REQUIREMENT: Because the material must match the original, reproduce every line of it exactly.

DATASET EXTRACT:

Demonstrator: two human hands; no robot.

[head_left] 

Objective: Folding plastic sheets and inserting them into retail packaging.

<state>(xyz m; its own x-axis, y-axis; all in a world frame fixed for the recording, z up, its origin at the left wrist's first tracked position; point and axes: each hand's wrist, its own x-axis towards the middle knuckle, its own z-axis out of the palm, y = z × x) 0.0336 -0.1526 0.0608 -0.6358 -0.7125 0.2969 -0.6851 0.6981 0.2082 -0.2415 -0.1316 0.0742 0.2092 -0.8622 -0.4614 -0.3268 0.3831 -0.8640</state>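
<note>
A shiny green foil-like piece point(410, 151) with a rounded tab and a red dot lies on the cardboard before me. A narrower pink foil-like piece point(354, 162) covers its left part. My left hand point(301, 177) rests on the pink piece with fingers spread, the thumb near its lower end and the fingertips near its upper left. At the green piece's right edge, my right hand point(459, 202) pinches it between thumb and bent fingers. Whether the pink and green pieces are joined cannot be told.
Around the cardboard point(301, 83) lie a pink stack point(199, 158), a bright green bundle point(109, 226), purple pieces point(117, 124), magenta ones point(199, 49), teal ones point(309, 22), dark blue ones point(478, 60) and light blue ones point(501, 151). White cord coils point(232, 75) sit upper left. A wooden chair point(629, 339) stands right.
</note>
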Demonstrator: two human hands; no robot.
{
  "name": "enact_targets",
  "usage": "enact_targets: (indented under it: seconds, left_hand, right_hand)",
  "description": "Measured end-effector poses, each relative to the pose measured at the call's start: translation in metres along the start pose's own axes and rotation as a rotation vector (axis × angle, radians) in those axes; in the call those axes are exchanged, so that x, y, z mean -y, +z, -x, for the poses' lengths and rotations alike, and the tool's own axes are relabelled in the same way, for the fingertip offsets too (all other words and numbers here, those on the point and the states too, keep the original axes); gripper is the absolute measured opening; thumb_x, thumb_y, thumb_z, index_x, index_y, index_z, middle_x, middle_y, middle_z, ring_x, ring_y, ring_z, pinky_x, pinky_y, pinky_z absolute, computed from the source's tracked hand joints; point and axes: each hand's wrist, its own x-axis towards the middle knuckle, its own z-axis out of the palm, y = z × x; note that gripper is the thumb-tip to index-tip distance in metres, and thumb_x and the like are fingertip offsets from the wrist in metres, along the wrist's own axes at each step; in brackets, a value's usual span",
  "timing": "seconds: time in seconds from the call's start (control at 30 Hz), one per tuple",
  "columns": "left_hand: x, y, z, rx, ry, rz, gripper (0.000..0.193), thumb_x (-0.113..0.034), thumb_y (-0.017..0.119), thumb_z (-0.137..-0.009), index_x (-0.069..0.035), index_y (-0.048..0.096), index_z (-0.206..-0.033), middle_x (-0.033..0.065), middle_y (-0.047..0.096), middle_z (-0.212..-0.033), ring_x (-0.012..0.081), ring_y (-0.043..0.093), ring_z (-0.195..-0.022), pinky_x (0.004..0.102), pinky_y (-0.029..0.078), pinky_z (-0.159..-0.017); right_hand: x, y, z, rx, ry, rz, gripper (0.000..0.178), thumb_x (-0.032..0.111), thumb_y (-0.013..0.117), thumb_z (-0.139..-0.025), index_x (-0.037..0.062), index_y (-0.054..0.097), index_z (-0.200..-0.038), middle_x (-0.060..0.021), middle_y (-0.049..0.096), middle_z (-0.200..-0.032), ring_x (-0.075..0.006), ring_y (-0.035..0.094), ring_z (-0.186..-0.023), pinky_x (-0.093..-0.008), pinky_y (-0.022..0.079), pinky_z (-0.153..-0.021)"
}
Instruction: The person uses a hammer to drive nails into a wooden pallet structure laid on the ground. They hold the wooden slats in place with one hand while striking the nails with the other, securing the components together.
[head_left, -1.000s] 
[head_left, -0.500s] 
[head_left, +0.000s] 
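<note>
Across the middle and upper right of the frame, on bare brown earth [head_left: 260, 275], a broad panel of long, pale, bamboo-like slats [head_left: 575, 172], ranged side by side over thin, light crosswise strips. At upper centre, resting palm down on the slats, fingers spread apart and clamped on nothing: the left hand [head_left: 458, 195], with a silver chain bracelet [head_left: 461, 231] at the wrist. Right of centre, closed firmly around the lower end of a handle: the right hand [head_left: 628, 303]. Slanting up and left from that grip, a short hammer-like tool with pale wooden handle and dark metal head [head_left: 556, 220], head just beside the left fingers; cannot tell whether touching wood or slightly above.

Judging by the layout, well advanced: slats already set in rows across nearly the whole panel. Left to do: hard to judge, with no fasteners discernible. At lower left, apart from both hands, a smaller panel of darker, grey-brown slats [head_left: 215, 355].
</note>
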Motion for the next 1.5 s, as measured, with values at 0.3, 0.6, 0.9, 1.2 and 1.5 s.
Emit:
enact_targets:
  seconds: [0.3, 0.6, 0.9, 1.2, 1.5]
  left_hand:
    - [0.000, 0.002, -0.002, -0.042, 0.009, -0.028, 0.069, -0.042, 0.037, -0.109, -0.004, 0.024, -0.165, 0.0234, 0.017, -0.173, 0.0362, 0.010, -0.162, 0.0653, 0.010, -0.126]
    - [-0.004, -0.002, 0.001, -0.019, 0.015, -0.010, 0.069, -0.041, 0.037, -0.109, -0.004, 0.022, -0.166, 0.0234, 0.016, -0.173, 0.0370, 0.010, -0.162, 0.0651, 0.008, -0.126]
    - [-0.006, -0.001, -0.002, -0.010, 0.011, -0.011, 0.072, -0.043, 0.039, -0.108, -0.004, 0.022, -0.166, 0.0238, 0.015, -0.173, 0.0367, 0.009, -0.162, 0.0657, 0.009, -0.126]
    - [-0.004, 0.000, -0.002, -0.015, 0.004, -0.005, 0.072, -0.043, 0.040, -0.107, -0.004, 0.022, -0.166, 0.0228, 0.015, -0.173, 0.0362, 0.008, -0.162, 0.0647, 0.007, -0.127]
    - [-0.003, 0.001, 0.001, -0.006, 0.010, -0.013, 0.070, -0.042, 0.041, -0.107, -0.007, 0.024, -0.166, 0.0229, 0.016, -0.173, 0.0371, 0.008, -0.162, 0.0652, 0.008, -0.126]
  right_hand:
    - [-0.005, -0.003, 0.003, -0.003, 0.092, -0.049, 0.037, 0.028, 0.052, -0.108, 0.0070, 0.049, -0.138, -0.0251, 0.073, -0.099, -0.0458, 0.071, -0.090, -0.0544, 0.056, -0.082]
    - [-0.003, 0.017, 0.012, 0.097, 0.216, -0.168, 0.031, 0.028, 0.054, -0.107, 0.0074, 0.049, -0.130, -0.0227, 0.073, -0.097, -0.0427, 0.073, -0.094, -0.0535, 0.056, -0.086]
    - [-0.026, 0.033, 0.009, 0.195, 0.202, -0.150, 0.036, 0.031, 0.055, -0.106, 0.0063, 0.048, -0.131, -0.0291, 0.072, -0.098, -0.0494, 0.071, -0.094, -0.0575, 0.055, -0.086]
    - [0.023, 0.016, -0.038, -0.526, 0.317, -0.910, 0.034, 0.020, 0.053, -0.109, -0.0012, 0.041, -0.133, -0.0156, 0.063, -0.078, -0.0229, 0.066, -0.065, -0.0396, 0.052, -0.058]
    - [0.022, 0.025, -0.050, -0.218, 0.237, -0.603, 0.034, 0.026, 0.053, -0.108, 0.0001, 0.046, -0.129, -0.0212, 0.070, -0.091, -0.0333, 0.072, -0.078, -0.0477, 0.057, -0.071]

SOLUTION TO THE EXERCISE:
Demonstrator: two human hands; no robot.

[head_left] 

Objective: Folding plastic sheets and inserting them into retail packaging.

<state>(xyz m; its own x-axis, y-axis; all in a world frame fixed for the recording, z up, its origin at the left wrist's first tracked position; point and axes: each hand's wrist, its own x-axis towards the middle knuckle, its own z-axis out of the palm, y = z × x) 0.0336 -0.1526 0.0608 -0.6358 -0.7125 0.2969 -0.6851 0.6981 0.2082 -0.2415 -0.1316 0.0742 0.2092 -0.8622 -0.4614 -0.3268 0.3831 -0.8640</state>
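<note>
A shiny green foil-like piece point(410, 151) with a rounded tab and a red dot lies on the cardboard before me. A narrower pink foil-like piece point(354, 162) covers its left part. My left hand point(301, 177) rests on the pink piece with fingers spread, the thumb near its lower end and the fingertips near its upper left. At the green piece's right edge, my right hand point(459, 202) pinches it between thumb and bent fingers. Whether the pink and green pieces are joined cannot be told.
Around the cardboard point(301, 83) lie a pink stack point(199, 158), a bright green bundle point(109, 226), purple pieces point(117, 124), magenta ones point(199, 49), teal ones point(309, 22), dark blue ones point(478, 60) and light blue ones point(501, 151). White cord coils point(232, 75) sit upper left. A wooden chair point(629, 339) stands right.
</note>
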Demonstrator: two human hands; no robot.
{
  "name": "enact_targets",
  "usage": "enact_targets: (indented under it: seconds, left_hand, right_hand)",
  "description": "Measured end-effector poses, each relative to the pose measured at the call's start: translation in metres along the start pose's own axes and rotation as a rotation vector (axis × angle, radians) in those axes; in the call those axes are exchanged, so that x, y, z mean -y, +z, -x, for the poses' lengths and rotations alike, and the tool's own axes are relabelled in the same way, for the fingertip offsets too (all other words and numbers here, those on the point and the states too, keep the original axes); gripper is the absolute measured opening; thumb_x, thumb_y, thumb_z, index_x, index_y, index_z, middle_x, middle_y, middle_z, ring_x, ring_y, ring_z, pinky_x, pinky_y, pinky_z absolute, computed from the source's tracked hand joints; point and axes: each hand's wrist, its own x-axis towards the middle knuckle, its own z-axis out of the palm, y = z × x; note that gripper is the thumb-tip to index-tip distance in metres, and thumb_x and the like are fingertip offsets from the wrist in metres, along the wrist's own axes at each step; in brackets, a value's usual span",
  "timing": "seconds: time in seconds from the call's start (control at 30 Hz), one per tuple",
  "columns": "left_hand: x, y, z, rx, ry, rz, gripper (0.000..0.193), thumb_x (-0.113..0.034), thumb_y (-0.017..0.119), thumb_z (-0.137..-0.009), index_x (-0.069..0.035), index_y (-0.048..0.096), index_z (-0.206..-0.033), middle_x (-0.033..0.065), middle_y (-0.047..0.096), middle_z (-0.212..-0.033), ring_x (-0.012..0.081), ring_y (-0.043..0.093), ring_z (-0.195..-0.022), pinky_x (0.004..0.102), pinky_y (-0.029..0.078), pinky_z (-0.159..-0.017); right_hand: x, y, z, rx, ry, rz, gripper (0.000..0.178), thumb_x (-0.032..0.111), thumb_y (-0.013..0.117), thumb_z (-0.139..-0.025), index_x (-0.037..0.062), index_y (-0.054..0.097), index_z (-0.200..-0.038), middle_x (-0.060..0.021), middle_y (-0.049..0.096), middle_z (-0.200..-0.032), ring_x (-0.075..0.006), ring_y (-0.035..0.094), ring_z (-0.186..-0.023), pinky_x (-0.093..-0.008), pinky_y (-0.022..0.079), pinky_z (-0.153..-0.021)"
}
Instruction: The person uses a hammer to drive nails into a wooden pallet structure laid on the ground. They hold the wooden slats in place with one hand while striking the nails with the other, securing the components together.
[head_left, -1.000s] 
[head_left, -0.500s] 
[head_left, +0.000s] 
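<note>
Across the middle and upper right of the frame, on bare brown earth [head_left: 260, 275], a broad panel of long, pale, bamboo-like slats [head_left: 575, 172], ranged side by side over thin, light crosswise strips. At upper centre, resting palm down on the slats, fingers spread apart and clamped on nothing: the left hand [head_left: 458, 195], with a silver chain bracelet [head_left: 461, 231] at the wrist. Right of centre, closed firmly around the lower end of a handle: the right hand [head_left: 628, 303]. Slanting up and left from that grip, a short hammer-like tool with pale wooden handle and dark metal head [head_left: 556, 220], head just beside the left fingers; cannot tell whether touching wood or slightly above.

Judging by the layout, well advanced: slats already set in rows across nearly the whole panel. Left to do: hard to judge, with no fasteners discernible. At lower left, apart from both hands, a smaller panel of darker, grey-brown slats [head_left: 215, 355].
</note>
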Motion for the next 1.5 s, as measured, with values at 0.3, 0.6, 0.9, 1.2 and 1.5 s.
Emit:
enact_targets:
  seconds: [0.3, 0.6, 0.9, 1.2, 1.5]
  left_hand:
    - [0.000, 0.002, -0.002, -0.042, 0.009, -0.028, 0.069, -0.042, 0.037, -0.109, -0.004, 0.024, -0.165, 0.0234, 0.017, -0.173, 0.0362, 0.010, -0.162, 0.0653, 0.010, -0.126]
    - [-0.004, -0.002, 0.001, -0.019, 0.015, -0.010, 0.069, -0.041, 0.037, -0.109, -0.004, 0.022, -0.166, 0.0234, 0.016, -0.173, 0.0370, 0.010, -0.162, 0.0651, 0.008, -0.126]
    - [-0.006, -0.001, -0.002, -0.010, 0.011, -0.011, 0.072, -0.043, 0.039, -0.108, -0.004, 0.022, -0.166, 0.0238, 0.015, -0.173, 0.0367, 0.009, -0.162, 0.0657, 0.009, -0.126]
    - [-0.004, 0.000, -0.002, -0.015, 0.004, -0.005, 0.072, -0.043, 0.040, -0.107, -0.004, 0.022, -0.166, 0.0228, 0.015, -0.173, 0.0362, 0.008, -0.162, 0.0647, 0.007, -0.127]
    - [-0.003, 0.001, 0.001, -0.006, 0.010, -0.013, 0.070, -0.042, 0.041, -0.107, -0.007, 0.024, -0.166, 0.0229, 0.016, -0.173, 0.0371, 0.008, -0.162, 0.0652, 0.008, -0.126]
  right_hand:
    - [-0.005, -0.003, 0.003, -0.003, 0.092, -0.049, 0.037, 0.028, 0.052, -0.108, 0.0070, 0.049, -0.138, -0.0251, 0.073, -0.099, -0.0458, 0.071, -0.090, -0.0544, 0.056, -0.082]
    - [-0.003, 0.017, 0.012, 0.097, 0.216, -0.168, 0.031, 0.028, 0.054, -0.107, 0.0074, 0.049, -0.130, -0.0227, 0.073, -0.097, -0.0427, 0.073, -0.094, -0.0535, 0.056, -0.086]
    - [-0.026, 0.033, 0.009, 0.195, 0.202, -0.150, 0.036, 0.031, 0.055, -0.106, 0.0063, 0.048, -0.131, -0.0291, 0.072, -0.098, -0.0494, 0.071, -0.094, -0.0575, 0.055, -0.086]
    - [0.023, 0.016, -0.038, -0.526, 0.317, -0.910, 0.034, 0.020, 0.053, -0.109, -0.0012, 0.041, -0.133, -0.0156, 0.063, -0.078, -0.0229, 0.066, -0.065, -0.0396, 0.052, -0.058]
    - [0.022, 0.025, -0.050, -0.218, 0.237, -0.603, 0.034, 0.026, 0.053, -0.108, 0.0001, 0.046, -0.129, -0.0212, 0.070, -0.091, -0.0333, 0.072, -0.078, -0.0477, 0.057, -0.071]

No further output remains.